EXERCISE AIM
From the data below, copy exactly the lines that lie between the one holding "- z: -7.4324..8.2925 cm" and the one holding "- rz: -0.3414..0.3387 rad", including both, and nothing more.

--- --- ---

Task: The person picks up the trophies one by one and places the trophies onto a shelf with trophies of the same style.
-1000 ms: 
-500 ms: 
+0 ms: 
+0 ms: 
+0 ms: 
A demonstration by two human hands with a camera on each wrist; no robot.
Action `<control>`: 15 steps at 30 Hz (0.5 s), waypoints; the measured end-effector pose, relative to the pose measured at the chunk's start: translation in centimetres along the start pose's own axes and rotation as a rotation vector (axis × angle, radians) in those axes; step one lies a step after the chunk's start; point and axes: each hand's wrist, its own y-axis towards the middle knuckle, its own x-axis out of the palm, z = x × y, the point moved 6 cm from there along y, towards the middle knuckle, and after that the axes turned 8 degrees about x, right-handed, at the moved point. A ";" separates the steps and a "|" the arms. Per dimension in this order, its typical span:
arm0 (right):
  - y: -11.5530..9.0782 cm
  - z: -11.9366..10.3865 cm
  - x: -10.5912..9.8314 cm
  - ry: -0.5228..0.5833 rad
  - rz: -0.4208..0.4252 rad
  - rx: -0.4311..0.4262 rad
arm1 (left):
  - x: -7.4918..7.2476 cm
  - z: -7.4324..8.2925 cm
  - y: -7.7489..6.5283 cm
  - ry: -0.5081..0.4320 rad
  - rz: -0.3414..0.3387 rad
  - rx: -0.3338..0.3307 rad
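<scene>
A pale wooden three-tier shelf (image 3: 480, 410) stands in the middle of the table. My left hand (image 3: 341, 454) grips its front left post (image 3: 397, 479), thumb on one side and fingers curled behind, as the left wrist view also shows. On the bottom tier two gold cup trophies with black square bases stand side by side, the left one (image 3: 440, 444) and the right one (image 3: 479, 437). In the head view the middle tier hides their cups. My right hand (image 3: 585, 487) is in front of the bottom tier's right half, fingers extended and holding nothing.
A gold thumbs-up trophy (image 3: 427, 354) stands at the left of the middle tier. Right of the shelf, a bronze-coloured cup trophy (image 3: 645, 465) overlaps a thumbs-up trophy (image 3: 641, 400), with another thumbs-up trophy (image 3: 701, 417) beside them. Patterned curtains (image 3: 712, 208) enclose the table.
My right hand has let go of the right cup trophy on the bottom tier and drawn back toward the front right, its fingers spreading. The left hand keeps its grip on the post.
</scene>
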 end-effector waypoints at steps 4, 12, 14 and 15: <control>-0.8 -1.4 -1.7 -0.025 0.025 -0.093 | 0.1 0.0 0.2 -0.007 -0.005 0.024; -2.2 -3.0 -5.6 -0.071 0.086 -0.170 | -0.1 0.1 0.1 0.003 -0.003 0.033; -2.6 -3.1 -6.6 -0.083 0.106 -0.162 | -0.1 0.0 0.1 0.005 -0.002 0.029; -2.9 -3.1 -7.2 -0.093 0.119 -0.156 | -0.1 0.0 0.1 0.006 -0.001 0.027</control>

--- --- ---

WRITTEN RESPONSE
  - z: -7.4324..8.2925 cm
  - y: -7.7489..6.5283 cm
  - ry: -0.5081..0.4320 rad
  - rz: -0.3414..0.3387 rad

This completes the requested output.